This snowy February followed a January finale of bitter cold. After starting with a gift of two weeks of mild temps, Mother Nature decided to lovingly “toughen us up” by first sending the Polar Vortex and now, snow. And more snow. We’ve barely reached the month’s mid point, and we are already up to our kneecaps in white, frozen fluffiness.
There are moments I can pause and admire the sparkles shimmering in the sunlight, the swirls that blow around the corner of the house, and the tracks of deer, fox, bunny and squirrel. However, when the snow impacts my life in delays and unexpected events, my thoughts toward Mother Nature are often not so generous.
On this morning, before I shovel myself out and drive up the road, I sit and watch the darkness. If this was summer, the darkness would hamper my ability to see the nearby creek, or the deer in the distance, but now the mounds of white highlight the trees, the shed, the garden. In the dark, there is light.

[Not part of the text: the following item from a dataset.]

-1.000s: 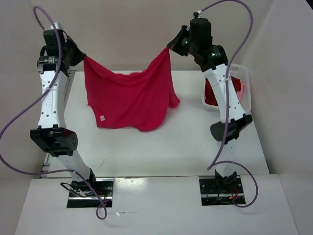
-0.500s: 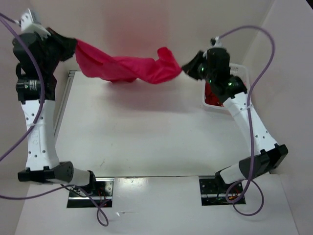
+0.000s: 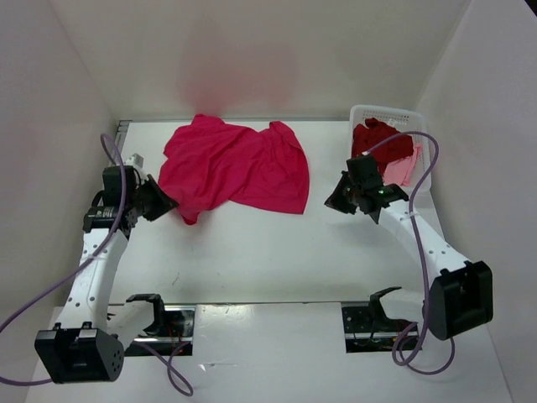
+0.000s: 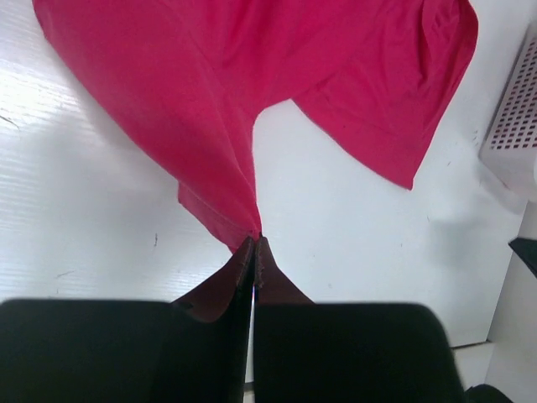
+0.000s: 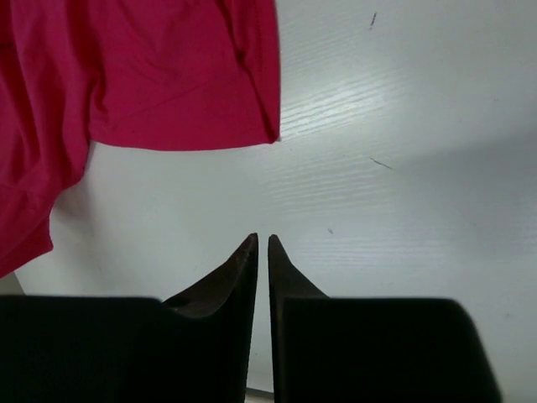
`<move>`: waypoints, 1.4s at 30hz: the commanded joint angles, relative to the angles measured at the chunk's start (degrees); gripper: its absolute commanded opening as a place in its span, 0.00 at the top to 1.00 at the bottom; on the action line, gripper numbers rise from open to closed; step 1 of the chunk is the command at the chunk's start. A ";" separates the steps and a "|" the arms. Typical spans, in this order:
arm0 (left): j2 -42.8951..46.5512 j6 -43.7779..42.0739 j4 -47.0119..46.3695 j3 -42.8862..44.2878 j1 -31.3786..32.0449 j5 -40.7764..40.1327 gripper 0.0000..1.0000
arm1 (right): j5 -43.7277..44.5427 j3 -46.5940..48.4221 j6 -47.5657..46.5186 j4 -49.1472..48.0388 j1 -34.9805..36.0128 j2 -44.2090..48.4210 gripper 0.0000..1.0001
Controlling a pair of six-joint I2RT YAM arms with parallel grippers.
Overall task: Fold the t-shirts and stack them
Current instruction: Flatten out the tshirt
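The crimson-magenta t-shirt [image 3: 239, 168] lies spread and wrinkled on the white table [image 3: 277, 252], toward the back left. My left gripper [image 3: 174, 204] is low at the shirt's near-left corner, and in the left wrist view [image 4: 255, 239] its jaws are shut on the tip of the cloth [image 4: 226, 117]. My right gripper [image 3: 330, 204] is shut and empty just right of the shirt; in the right wrist view [image 5: 262, 239] the shirt's edge [image 5: 168, 75] lies apart from it. The darker red shirt [image 3: 373, 137] and the light pink shirt [image 3: 404, 167] sit in the basket.
The white perforated basket [image 3: 388, 112] stands at the back right corner, and its wall shows in the left wrist view [image 4: 513, 126]. White walls enclose the table at the left, back and right.
Both arms came down from holding the crimson shirt stretched in the air. The shirt now lies on the table. The right gripper has let go and drawn back to the right.
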State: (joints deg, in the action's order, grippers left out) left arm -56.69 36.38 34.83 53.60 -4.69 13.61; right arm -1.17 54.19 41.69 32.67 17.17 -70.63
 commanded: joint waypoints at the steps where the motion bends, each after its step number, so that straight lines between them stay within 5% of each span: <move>1: 2.90 0.71 -2.05 0.18 1.17 1.07 1.00 | -1.56 -1.02 0.76 -5.41 -0.12 -3.45 0.91; 4: 3.42 0.71 -2.05 -0.86 2.40 0.28 1.00 | -0.42 -2.25 1.37 -11.03 -0.12 -6.09 0.91; 9: 3.42 0.18 -2.05 -1.40 5.03 0.28 1.00 | -4.64 4.50 0.85 -13.86 1.54 -17.50 0.75; 23: 2.29 -2.02 -3.10 -0.69 7.50 -1.74 1.00 | 1.87 20.94 1.73 -14.92 5.06 -39.49 0.72; 42: 0.70 -3.07 -4.16 -0.69 8.56 -1.74 1.00 | 4.60 25.35 1.20 -12.54 6.12 -44.24 0.72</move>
State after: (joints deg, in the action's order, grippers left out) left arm -55.68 34.52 32.47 52.60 3.64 11.77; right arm 1.76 77.47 43.00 20.21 22.20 -114.69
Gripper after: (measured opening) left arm 0.004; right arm 0.281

It isn’t the light our eyes are accustomed to during the day: not the glaring phone screen, nor the LED lights that seem to be everywhere, nor the Xenon headlights that blind us on the highway. It is a soft natural light that allows just enough vision to make ones way.
We experience darkness in life. Relational challenges, financial difficulties and work pressures can seem to tower over us casting serious shadows on our daily life. It can feel dark and relentless. And yet, there is light – after all, shadows can only appear when there is light. In the middle of the shadowland…where is your light?
This week, when you feel caught in the dark grip of stress and struggle, look for the light. Where light is hard to find, stretch your hand out, and grasp another’s. Look for the light together. Darkness is not as scary when we walk through it with others. Both Robert Frost and Nine Inch Nails remind us, “The (best) way out is through.” We need just enough light to find our way.